= Problem requirements =
Omitting all images, transcribe the listing word for word.

================

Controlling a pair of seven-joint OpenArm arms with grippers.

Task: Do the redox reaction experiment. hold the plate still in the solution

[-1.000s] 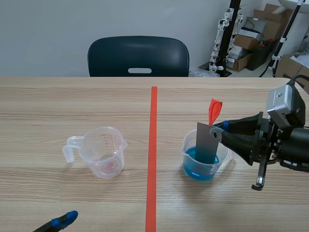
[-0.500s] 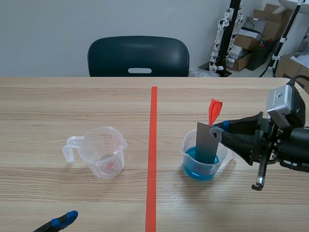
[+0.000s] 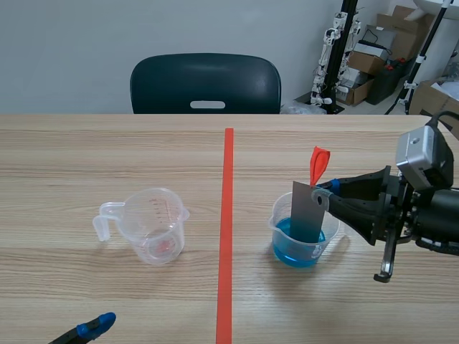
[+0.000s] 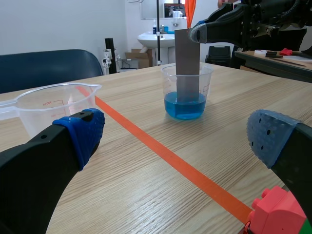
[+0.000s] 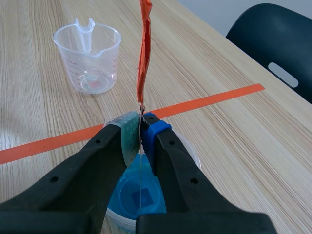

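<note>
A grey metal plate (image 3: 306, 211) with an orange-red tag (image 3: 317, 163) at its top stands upright in a clear beaker (image 3: 302, 233) of blue solution (image 3: 297, 251). Its lower end dips into the liquid. My right gripper (image 3: 324, 193) is shut on the plate's upper corner, coming in from the right. In the right wrist view the plate (image 5: 141, 170) is seen edge-on between the pads, above the blue solution (image 5: 136, 192), with the tag (image 5: 144, 53) rising ahead. My left gripper (image 4: 170, 141) hangs open low at the near left, well away from the beaker (image 4: 186, 90).
An almost empty clear measuring cup (image 3: 149, 223) with a faint pink trace in its bottom stands left of the orange-red tape line (image 3: 226, 229). A dark chair (image 3: 206, 84) is behind the table's far edge. A red block (image 4: 275, 212) shows under my left gripper.
</note>
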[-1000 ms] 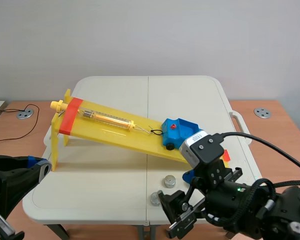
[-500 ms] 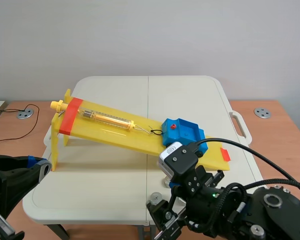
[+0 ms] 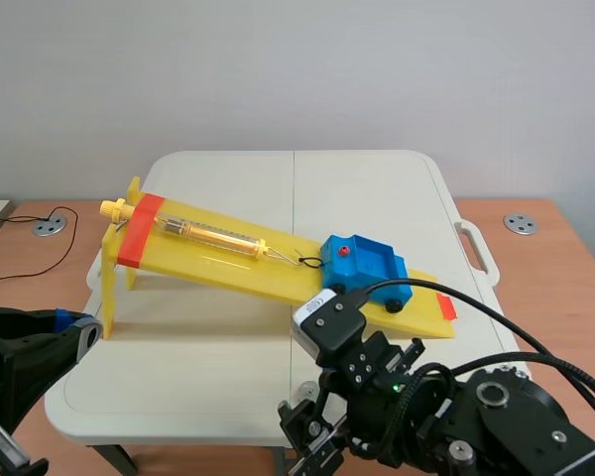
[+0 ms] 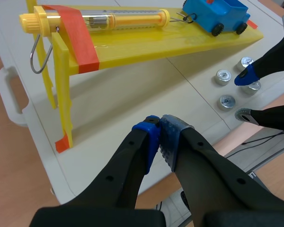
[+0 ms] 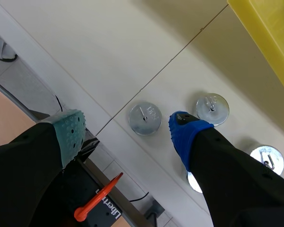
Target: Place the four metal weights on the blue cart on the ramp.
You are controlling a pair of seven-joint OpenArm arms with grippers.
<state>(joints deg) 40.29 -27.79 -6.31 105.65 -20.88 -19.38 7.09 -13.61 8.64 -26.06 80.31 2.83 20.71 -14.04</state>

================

= Solution for this task =
Controlling a pair of seven-joint OpenArm arms with grippers.

Task: Do the redox reaction experiment. hold the plate still in the solution

[-1.000s] 
[-0.500s] 
[+0.000s] 
[+0.000s] 
[+0.000s] 

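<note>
A grey metal plate (image 3: 306, 211) with an orange-red tag (image 3: 317, 163) at its top stands upright in a clear beaker (image 3: 302, 233) of blue solution (image 3: 297, 251). Its lower end dips into the liquid. My right gripper (image 3: 324, 193) is shut on the plate's upper corner, coming in from the right. In the right wrist view the plate (image 5: 141, 170) is seen edge-on between the pads, above the blue solution (image 5: 136, 192), with the tag (image 5: 144, 53) rising ahead. My left gripper (image 4: 170, 141) hangs open low at the near left, well away from the beaker (image 4: 186, 90).
An almost empty clear measuring cup (image 3: 149, 223) with a faint pink trace in its bottom stands left of the orange-red tape line (image 3: 226, 229). A dark chair (image 3: 206, 84) is behind the table's far edge. A red block (image 4: 275, 212) shows under my left gripper.
</note>
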[-1000 ms] 
[-500 ms] 
[+0 ms] 
[+0 ms] 
[+0 ms] 
Target: Place the four metal weights on the blue cart on the ramp.
You are controlling a pair of seven-joint OpenArm arms with grippers.
<state>(joints deg) 40.29 -27.79 -6.31 105.65 -20.88 -19.38 7.09 -13.61 8.64 -26.06 80.31 2.83 20.71 -14.04</state>

The exercise is finished and nothing remains.